Only the lines below starting at the one that contains "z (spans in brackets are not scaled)" and ending at the one that contains "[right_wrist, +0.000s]" are to be reproduced, exactly and with both ends kept.
***** EXCERPTED DATA
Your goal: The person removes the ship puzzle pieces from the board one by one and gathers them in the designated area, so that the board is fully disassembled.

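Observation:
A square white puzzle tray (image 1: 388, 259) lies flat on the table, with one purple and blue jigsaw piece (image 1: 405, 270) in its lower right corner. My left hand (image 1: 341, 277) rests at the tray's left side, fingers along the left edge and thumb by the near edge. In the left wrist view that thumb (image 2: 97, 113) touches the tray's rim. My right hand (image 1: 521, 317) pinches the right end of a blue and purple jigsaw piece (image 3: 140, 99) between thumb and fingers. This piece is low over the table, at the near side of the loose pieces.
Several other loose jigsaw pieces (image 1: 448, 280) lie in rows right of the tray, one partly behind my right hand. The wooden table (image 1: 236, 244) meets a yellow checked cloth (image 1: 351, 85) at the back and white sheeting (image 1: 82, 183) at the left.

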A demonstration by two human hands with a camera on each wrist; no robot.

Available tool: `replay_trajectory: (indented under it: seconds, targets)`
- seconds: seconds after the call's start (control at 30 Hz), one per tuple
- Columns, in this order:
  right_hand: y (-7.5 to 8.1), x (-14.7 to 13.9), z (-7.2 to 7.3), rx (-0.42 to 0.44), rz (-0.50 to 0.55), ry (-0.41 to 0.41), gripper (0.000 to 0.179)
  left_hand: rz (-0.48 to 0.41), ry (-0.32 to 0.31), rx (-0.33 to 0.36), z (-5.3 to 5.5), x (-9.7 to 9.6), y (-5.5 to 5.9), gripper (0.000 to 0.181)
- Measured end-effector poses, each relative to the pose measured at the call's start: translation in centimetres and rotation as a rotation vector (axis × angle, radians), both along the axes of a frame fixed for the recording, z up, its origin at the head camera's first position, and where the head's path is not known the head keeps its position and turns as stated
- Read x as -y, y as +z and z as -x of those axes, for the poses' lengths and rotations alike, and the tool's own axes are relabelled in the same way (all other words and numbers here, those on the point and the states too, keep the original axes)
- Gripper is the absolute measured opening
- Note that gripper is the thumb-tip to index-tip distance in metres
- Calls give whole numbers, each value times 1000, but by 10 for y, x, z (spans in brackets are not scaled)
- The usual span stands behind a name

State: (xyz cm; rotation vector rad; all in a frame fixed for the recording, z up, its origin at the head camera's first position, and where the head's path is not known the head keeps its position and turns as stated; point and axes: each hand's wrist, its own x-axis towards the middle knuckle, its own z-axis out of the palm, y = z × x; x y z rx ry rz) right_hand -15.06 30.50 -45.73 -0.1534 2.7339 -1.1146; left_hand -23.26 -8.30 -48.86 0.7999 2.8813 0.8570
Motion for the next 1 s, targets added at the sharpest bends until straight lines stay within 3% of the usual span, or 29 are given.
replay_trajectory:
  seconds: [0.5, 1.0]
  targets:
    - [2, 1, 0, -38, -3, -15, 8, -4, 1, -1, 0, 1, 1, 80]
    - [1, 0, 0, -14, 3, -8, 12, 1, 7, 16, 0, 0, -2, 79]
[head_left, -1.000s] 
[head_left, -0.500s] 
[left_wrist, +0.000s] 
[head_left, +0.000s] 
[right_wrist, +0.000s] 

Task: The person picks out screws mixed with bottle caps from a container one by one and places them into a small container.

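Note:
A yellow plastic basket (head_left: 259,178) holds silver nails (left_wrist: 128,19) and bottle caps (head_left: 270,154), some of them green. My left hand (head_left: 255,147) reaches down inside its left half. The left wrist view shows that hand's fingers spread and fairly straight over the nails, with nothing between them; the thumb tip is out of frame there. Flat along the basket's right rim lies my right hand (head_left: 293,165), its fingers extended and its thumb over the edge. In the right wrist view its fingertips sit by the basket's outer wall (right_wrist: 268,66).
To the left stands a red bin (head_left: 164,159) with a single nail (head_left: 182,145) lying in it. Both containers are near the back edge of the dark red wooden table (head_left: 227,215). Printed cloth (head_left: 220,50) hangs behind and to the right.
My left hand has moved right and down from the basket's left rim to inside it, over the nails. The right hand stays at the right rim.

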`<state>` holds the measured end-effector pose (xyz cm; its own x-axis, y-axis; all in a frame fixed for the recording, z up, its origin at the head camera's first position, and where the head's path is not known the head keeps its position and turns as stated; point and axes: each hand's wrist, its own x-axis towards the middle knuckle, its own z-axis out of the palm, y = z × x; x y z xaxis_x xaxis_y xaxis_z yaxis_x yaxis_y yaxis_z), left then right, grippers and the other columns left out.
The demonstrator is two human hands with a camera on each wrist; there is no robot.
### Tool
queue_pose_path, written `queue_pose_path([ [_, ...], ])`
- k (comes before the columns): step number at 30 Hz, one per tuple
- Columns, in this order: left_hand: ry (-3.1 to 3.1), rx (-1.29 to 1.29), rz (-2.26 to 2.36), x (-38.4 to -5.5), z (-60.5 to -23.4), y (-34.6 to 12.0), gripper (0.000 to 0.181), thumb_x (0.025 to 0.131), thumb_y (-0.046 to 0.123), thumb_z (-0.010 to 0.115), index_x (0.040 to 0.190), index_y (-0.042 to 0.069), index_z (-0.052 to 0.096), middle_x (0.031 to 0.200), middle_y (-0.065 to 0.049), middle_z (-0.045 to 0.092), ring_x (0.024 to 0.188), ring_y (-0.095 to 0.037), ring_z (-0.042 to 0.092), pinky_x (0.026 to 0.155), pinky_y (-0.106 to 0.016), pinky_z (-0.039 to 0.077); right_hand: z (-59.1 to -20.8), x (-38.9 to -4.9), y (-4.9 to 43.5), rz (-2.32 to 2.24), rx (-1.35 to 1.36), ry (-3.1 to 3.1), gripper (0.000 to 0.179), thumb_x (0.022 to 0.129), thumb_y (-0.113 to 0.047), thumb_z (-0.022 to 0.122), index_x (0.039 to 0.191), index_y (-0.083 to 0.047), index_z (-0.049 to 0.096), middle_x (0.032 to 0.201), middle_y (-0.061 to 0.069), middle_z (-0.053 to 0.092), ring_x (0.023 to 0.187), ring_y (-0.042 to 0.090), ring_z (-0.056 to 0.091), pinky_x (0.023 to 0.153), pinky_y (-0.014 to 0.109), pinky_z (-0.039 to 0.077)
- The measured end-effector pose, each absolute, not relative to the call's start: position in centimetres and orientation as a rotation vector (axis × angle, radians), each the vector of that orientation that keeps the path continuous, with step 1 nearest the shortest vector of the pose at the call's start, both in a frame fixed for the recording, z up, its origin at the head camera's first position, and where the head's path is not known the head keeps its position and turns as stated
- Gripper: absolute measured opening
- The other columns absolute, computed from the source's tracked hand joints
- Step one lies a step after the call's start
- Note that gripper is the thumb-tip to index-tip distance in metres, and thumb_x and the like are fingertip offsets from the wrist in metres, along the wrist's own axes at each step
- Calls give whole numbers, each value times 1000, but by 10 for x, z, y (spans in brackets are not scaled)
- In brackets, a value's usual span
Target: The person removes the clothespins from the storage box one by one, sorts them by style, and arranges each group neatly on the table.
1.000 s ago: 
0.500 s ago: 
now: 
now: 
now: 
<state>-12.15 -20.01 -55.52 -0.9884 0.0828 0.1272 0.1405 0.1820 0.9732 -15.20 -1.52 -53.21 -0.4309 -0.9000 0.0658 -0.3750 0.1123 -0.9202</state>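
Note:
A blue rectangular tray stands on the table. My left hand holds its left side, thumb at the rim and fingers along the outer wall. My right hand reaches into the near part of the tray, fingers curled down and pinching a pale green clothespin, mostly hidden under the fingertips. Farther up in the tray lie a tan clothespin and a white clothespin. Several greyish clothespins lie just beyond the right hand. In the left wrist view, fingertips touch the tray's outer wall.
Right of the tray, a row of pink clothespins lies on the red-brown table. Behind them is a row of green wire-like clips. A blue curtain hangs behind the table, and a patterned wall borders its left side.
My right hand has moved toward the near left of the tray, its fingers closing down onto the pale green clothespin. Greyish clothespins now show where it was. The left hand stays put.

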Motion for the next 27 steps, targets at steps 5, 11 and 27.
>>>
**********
RESULT BELOW:
- Calls give whole numbers, each value times 1000, but by 10 for y, x, z (spans in brackets are not scaled)
- The usual span stands behind a name

State: (xyz cm; rotation vector rad; all in a frame fixed for the recording, z up, its origin at the head camera's first position, and where the head's path is not known the head keeps its position and turns as stated; point and axes: each hand's wrist, its own x-axis towards the middle knuckle, its own z-axis out of the palm, y = z × x; x y z rx ry rz) right_hand -15.06 30.50 -45.73 -0.1534 2.7339 -1.1146; left_hand -23.26 -8.30 -48.86 0.7999 2.8813 0.8570
Motion for the next 1 s, targets added at the sharpest bends until straight lines stay within 3% of the usual span, or 29 are given.
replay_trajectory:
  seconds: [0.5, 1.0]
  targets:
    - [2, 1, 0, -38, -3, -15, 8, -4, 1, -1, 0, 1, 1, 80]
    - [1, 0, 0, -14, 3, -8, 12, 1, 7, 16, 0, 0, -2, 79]
[head_left, -1.000s] 
[head_left, -0.500s] 
[left_wrist, +0.000s] 
[head_left, +0.000s] 
[right_wrist, +0.000s] 

With this, the output is complete.